-- RECORDED INFORMATION follows --

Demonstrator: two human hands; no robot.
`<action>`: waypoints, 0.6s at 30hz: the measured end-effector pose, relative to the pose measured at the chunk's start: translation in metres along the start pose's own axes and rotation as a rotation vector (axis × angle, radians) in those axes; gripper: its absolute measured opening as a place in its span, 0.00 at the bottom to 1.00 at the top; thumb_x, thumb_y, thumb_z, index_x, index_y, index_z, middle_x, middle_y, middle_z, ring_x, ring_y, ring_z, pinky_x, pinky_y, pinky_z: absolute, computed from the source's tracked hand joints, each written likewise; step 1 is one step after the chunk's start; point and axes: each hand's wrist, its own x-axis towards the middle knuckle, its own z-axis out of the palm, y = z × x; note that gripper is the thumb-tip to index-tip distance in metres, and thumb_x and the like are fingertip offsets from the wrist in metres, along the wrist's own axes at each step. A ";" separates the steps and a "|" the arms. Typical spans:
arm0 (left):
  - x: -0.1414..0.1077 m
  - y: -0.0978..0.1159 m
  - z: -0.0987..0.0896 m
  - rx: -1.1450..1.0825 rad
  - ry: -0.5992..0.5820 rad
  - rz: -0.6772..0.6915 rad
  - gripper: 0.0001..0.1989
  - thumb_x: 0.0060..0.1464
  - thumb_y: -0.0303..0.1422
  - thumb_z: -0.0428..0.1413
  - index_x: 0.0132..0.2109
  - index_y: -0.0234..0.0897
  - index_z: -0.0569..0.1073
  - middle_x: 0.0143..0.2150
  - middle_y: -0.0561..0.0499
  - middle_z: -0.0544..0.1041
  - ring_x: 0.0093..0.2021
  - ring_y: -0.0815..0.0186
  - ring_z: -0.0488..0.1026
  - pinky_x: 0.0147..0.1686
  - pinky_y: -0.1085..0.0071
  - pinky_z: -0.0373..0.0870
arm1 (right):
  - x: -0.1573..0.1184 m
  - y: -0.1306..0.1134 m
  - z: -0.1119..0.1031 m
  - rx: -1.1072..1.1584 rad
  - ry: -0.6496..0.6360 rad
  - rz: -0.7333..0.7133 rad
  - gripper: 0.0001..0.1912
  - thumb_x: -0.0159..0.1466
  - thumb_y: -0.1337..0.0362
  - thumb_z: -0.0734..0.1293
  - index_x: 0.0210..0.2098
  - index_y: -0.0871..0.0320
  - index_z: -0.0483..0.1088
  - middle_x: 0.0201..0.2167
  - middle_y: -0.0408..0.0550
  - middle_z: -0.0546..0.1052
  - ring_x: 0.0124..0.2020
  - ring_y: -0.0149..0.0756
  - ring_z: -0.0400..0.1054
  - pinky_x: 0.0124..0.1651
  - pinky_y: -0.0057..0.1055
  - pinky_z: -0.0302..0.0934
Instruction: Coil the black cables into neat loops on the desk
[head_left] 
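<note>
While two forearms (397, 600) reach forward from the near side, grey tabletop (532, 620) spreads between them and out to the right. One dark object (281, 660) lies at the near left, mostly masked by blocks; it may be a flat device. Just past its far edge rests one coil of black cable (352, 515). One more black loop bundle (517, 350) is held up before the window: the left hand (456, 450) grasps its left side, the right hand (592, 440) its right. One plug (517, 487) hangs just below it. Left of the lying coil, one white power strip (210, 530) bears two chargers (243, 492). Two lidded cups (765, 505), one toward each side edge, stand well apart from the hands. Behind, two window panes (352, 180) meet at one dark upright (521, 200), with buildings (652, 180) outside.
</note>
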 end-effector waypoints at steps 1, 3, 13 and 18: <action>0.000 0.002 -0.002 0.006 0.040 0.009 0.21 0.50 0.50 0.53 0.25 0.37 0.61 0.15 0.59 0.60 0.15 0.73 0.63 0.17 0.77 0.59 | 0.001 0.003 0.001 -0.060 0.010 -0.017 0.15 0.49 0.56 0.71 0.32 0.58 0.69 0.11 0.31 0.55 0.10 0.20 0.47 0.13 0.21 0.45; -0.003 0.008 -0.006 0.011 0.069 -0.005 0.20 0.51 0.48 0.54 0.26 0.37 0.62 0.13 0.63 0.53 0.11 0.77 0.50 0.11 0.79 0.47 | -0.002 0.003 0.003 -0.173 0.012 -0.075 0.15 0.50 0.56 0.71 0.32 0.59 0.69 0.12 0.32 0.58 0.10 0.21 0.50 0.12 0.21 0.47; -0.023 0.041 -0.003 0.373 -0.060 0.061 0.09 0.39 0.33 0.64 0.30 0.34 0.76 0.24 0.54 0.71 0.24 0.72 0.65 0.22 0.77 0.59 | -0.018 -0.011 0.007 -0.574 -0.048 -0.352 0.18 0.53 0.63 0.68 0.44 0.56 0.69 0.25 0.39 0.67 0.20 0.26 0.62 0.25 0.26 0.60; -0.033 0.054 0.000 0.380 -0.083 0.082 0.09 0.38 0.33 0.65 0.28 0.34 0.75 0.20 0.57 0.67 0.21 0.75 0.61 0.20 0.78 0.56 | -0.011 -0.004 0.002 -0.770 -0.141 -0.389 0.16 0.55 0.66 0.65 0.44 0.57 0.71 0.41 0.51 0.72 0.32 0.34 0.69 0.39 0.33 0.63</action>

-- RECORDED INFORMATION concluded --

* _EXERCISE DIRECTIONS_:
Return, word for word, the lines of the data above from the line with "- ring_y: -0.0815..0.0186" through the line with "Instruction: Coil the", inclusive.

* _RESULT OF THIS EXERCISE_:
  - ring_y: -0.0815..0.0186
  - ring_z: -0.0488..0.1026
  - pinky_x: 0.0147..0.1686
  - pinky_y: -0.1085..0.0071
  - pinky_z: -0.0373..0.0870
arm1 (right):
  - x: -0.1573..0.1184 m
  - y: -0.1306..0.1134 m
  - z: -0.1119..0.1031 m
  - rx: -1.1072..1.1584 rad
  - ry: -0.6496..0.6360 rad
  - rz: -0.7333..0.7133 rad
  - gripper: 0.0001..0.1912
  - thumb_x: -0.0159..0.1466
  - thumb_y: -0.1337..0.0362
  - thumb_z: -0.0734..0.1293
  - index_x: 0.0210..0.2098
  - index_y: -0.0871..0.0320
  - index_z: -0.0483..0.1088
  - middle_x: 0.0201..0.2167
  - middle_y: -0.0408..0.0550
  - middle_z: -0.0546..0.1052
  - ring_x: 0.0124..0.2020
  - ring_y: -0.0149..0.0756
  - ring_z: -0.0400..0.1054
  - pinky_x: 0.0124..0.1651
  - pinky_y: -0.0057..0.1055
  - pinky_z: -0.0302..0.0934
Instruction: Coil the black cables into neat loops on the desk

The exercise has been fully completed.